The Outlaws (Henrik Martin Dahlsbakke)
The Outlaws begins at the end, with the two fugitives having apparently reached the point of no return. Mikael (Filip Berg) and Johannes (Åsmund Høeg) are at the wheel of a car, both stunned and wounded, and a line of police are standing in front of them, with guns drawn. From here, writer-director Henrik Martin Dahlsbakken flashes back to see how they got to this point, but their journey doesn’t follow a straight road. Dahlsbakken has chopped his narrative up into fragments, and he has pieced them together out of order, creating an impressionist portrait of two men on the run. We see how they got together, with the more sophisticated and focused Mikael picking up the softer Johannes by the side of the road, and we get further flashbacks to Johannes’ own past before their meeting. These scenes focus on his days logging in the Norwegian wilderness, when he developed a homoerotic longing for workmate Peder (Benjamin Helstad), which leads to a burgeoning affection for Mikael. But I don’t think we really get much of a sense of these two men beyond this, and I can’t see the benefit in presenting the film in this way. The Outlaws can’t develop any forward momentum or sustain any tension as it leaps – seemingly at random – back and forth between time periods. Dahlsbakken is clearly trying to capture fleeting moments and sensations, and he is aided in this attempt by some lovely cinematography from Oskar Dahlsbakken, but the film is hazy on details and it’s even weirdly fuzzy on point-of-view. Johannes appears to be or protagonist, with his character being given marginally more shading, but the intermittent voiceover narration is provided by Mikael, who remains a cipher in most request. In its surprisingly skimpy 79 minutes, I never felt that The Outlaws was giving me anything to hold on to.

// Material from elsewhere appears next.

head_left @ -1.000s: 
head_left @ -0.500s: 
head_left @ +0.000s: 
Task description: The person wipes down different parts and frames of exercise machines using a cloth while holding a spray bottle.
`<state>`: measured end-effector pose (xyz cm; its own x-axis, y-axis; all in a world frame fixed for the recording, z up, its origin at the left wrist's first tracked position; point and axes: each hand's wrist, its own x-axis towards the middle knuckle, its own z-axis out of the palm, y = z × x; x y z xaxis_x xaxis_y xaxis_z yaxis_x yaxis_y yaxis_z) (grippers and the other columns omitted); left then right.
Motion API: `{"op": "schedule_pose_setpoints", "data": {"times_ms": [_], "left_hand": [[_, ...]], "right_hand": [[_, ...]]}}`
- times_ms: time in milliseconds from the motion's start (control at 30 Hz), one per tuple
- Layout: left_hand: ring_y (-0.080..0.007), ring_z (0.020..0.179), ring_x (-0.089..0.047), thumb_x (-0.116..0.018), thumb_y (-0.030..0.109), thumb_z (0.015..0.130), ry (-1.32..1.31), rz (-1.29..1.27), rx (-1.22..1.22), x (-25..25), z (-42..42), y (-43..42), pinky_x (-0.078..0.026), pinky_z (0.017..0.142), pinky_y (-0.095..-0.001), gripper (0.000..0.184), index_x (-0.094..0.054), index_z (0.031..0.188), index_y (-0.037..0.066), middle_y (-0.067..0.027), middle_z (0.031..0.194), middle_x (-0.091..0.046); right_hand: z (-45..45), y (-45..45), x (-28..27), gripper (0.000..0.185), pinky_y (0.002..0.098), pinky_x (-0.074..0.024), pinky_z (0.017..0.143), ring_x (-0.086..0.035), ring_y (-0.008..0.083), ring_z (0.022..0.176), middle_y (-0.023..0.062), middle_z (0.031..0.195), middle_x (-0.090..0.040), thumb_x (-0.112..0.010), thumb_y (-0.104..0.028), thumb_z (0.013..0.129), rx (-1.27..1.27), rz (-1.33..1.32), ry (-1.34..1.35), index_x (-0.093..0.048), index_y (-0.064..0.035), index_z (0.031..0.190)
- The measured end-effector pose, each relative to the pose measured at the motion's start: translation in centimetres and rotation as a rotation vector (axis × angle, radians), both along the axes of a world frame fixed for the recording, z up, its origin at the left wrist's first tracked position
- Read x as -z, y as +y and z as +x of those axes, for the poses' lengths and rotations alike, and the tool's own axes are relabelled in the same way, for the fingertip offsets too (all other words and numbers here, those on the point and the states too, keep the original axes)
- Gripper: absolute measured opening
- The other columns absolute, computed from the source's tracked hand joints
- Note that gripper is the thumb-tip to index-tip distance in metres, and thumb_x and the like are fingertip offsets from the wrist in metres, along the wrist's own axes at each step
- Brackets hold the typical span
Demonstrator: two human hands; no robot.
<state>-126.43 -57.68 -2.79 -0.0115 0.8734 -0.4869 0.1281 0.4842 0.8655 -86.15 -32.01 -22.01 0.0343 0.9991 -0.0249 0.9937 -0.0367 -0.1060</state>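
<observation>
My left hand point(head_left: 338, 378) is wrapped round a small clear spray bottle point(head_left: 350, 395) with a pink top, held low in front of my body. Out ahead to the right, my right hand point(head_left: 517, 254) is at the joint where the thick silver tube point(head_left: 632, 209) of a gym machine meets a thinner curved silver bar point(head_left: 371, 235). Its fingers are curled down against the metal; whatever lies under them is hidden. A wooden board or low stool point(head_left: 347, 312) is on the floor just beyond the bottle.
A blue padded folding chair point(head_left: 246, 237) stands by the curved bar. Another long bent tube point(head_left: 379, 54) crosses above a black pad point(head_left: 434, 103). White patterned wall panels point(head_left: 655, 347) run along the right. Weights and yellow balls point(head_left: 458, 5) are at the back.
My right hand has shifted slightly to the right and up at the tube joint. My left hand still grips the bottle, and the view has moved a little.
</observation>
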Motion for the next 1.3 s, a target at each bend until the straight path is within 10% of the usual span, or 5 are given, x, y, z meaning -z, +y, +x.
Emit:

See for Me (Randall Okita)
See for Me is a solid thriller in the Wait Until Dark mould, which is distinguished from other entries in the 'blind woman in peril' genre by the casting of a real blind woman the lead role. Skyler Davenport is very good as Sophie, who stubbornly resists the help of others and tries to find ways to use her blindness to her advantage, but who comes to rely on the telephone guidance from Kelly (Jessica Parker Kennedy) when three crooks break into the house where she's cat-sitting. The script by Adam Yorke and Tommy Gushue follows a familiar template and the characters are thin – the crooks are cut wholesale from the Panic Room template – but I welcomed the way they tried to complicate Sophie's character, and in fact the film is at its most compelling when it briefly suggests that she might join the crooks for a cut of the loot. Part of me wishes See for Me had gone further down that road instead of going where I always thought it was going to go. Still, Randall Okita manages to sustain a certain degree of tension as Sophie is pursued around this apparently labyrinthine home, with Kelly – first seen guiding her online colleagues through a shoot-em-up video game – pointing the way and helping her turn the tables. The camerawork is efficient, particularly the use of wide shots to show cat and mouse in different parts of the house, and the score by Joseph Murray and Lodewijk Vos has a propulsive effect. I don’t think Okita quite has the chops to generate the kind of nail-biting ride this premise may have engendered in more accomplished hands – I kept waiting for him to really turn the screw and ramp up the tension and excitement – but it’s an engaging and accomplished 90-minute thriller that finds a few new wrinkles in familiar material.